In contrast with what he says that the 1972 paper, "that art education is not a matter of pump priming but a continuous process", in the 1999 paper he writes:
"The availability of enjoyable activities was very different in my youth. Television and video game screens had not been in- vented. No wonder my contemporaries and I acquired quite a number of leisure skills. Most of us learned to read and write at the beginning of elementary school, a few even earlier, and reading a few simple novels was compulsory in the higher grades of elementary school. In Hungary at the time, I read Daniel Defoe's Robinson Crusoe, Jonathan Swift's Gulliver's Travels, and Jules Verne's Around the World in Eighty Days, and my fascination with them turned me into a lifelong voracious reader of literature, history, and biographies. In England, novels by Charles Dickens and Sir Walter Scott were compulsory reading at the time - probably with the same happy consequences.

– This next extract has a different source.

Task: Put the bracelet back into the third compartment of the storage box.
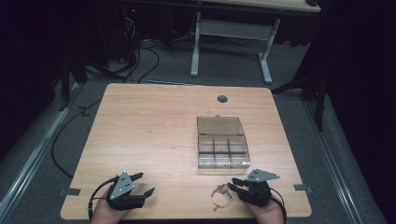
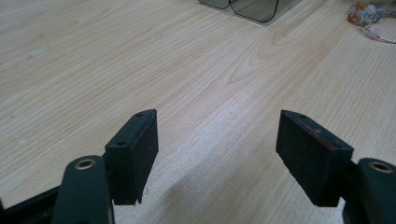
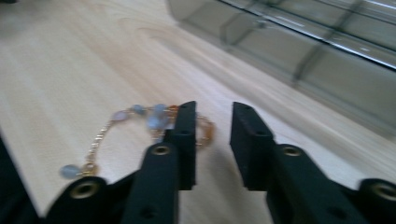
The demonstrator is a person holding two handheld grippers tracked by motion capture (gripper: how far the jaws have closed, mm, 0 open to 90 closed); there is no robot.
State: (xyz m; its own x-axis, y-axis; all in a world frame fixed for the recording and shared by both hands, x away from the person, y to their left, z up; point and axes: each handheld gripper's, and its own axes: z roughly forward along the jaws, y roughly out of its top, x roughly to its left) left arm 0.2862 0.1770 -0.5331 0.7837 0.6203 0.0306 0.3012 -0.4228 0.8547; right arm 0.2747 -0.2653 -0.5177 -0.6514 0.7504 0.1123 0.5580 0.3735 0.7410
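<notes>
Pale wood is all around my hands: the counter (image 1: 154, 126) is bare but for two things. One is a clear plastic box (image 1: 222, 147) with its lid lying open behind it and little rooms inside. The other is a bracelet (image 1: 221, 196) of gold chain and beads, lying flat near my edge of the counter, well apart from the box.

My right claw (image 1: 235, 184) is just beside the bracelet. Its jaws are a little way apart, with nothing between them. In the right gripper view the beads (image 3: 156, 119) lie just past my left jaw tip, so I am close but not on them yet. I cannot tell if a jaw touches the chain.

My left claw (image 1: 141, 184) rests far over on the other side, jaws spread wide, holding nothing.

No one told me the job. I think I am about to pick up the bracelet and put it in the box. Next I must slide my right claw so the chain sits between the jaws, then squeeze softly. The chain is thin and floppy, so it could slip out or drag along.
</notes>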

I also learned many other leisure activities, such as solving crossword puzzles, making my own radio when it was a novelty, playing the piano, enjoying jazz, classical music, dancing, skating, skiing, swimming, fencing, and tennis, and visiting museums, theaters, and the opera. I was not particularly good at any of these active leisure skills, but I never bothered to compare my skill with that of other youngsters, perhaps because being better or worse than others in any one of so many pleasant activities was not important."
He concludes his last published essay with these two paragraphs:
"That [an educational system that teaches the skills for many peaceful leisure activities] is not an easy task in our country, where even teaching children to read well enough to make them enjoy a fascinating book is a serious problem for thousands of our schools, and where the need to provide money for more and better teachers and more schools to keep up with our growing population usually leads to cutting back the teaching of music and the fine arts.
In short, the remedy lies in convincing our government, politicians, educators, and parents that culture and leisure skills are not luxuries we can easily do without if we want our society to become more peaceful, our streets safer, and our prisons less overcrowded."
Really interesting--this is a new citation to me. Thanks.